Some cider is also made in southwestern France, in the French part of the Basque Country. It is a traditional drink there and is making a recovery. Ciders produced here are generally of the style seen in the Spanish part of the Basque Country. A recently popular variety is the Akived, a piquant drink served cold.

Calvados, from Normandy, and Lambig from Brittany are a spirits made of cider through a process called double distillation. In the first pass, the result is a liquid containing 28%–30% alcohol. In a second pass, the amount of alcohol is augmented to about 40%.

==== Germany ====

German cider, usually called Apfelwein (apple wine), and regionally known as Ebbelwoi, Apfelmost (apple must), Viez (from Latin vice, the second or substitute wine), or Saurer Most (sour must), has an alcohol content of 5.5–7% and a tart, sour taste.

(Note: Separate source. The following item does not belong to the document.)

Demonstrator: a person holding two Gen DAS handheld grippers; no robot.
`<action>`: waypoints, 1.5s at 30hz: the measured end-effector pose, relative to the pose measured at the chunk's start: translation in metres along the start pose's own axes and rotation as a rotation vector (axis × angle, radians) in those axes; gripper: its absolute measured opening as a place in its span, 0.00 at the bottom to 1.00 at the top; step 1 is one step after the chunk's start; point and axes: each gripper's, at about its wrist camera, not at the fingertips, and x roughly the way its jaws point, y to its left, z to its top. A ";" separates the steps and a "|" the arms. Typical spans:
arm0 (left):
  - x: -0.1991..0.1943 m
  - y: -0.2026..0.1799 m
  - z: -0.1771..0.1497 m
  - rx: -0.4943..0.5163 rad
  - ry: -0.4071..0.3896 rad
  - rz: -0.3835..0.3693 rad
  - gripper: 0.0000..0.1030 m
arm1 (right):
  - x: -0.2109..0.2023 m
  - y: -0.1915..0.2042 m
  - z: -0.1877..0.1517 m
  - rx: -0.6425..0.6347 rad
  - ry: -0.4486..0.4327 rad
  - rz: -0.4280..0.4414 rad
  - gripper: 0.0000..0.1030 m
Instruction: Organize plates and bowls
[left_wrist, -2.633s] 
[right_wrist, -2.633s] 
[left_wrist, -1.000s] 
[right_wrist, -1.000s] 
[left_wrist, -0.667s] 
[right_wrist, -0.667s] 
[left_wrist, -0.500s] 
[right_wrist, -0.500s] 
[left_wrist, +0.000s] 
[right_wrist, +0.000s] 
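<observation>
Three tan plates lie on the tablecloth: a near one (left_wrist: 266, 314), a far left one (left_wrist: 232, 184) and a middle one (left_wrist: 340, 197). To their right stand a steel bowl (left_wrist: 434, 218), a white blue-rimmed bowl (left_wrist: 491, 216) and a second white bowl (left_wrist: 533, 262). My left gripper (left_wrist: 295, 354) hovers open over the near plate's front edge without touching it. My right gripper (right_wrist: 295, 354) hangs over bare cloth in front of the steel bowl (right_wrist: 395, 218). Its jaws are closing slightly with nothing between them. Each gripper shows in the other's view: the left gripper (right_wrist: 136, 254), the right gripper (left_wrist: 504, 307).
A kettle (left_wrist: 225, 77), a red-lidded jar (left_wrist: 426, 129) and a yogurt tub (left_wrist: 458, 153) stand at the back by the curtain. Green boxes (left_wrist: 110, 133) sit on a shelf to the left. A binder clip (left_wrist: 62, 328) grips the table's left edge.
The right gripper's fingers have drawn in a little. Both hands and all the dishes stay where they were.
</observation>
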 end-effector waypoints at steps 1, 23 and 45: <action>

German cider is mainly produced and consumed in Hessen, particularly in the Frankfurt, Wetterau, and Odenwald areas, in Moselfranken, Merzig (Saarland) and the Trier area, as well as the lower Saar area and the region bordering on Luxembourg and in the area along the Neckar River in Swabia. In these regions, several large producers, as well as numerous small, private producers, often use traditional recipes. An official Viez route or cider route connects Saarburg with the border to Luxembourg.

==== Ireland ====

Cider is a popular drink in Ireland. A single cider, Bulmers, dominates sales in Ireland: owned by C&C and produced in Clonmel, County Tipperary, Bulmers has a connected history to the British Bulmers cider brand up until 1949. Outside the Republic of Ireland, C&C brand their cider as Magners. It is very popular in Ireland to drink cider over ice and encouraged in their advertising. Cidona, a non-alcoholic version of Bulmers, is a popular soft drink in Ireland and used to be a C&C-owned brand. However, in recent years, other ciders have begun to take a large share in the market, for example, Heineken's 'Orchard Thieves'.

There has been a renaissance in the smaller artisanal cider producers since 2010. These now number more than a dozen across the island of Ireland and offer the consumer a broad range of differing, typically non-mainstream flavour profiles.

==== Italy ====

Cider was once widely produced in northern Italy's apple growing regions, with a marked decline during fascist rule, due to the introduction of a law banning the industrial production of alcoholic beverages derived from fruits of less than 7% ABV, which was aimed at protecting wine producers.
Present laws and regulations are favourable to cider makers, but production has only survived in a few alpine locations, mostly in the regions of Trentino, and in Piedmont, where it is known as vin ëd pom (apple wine) or pomada, because it traditionally was left to ferment in a vat along with grape pomace, giving it a distinctive reddish colour.

====Netherlands====
In the Netherlands, cider is not as commonly available as in its surrounding countries. In 2007, Heineken started testing a cider-based drink branded Jillz in a number of bars throughout the country. The beverage, an alcopop made by blending sparkling water, fruit flavouring, malt, and cider, is marketed towards female drinkers as an alternative to beer. At the same time, Heineken also introduced Strongbow Gold as a secondary brand to provide the choice of a real cider, which was targeted to a male audience. Both beverages contain 5% alcohol by volume, which is similar to a typical draught beer in the Netherlands. Other brands are available in supermarkets, most noticeably Magners and Savanna Cider, and in liquor stores, generally, a broader range may be obtained.

====Norway====
In Norway, cider (sider) is a naturally fermented apple juice. Pear juice is sometimes mixed with the apple to get a better fermenting process started.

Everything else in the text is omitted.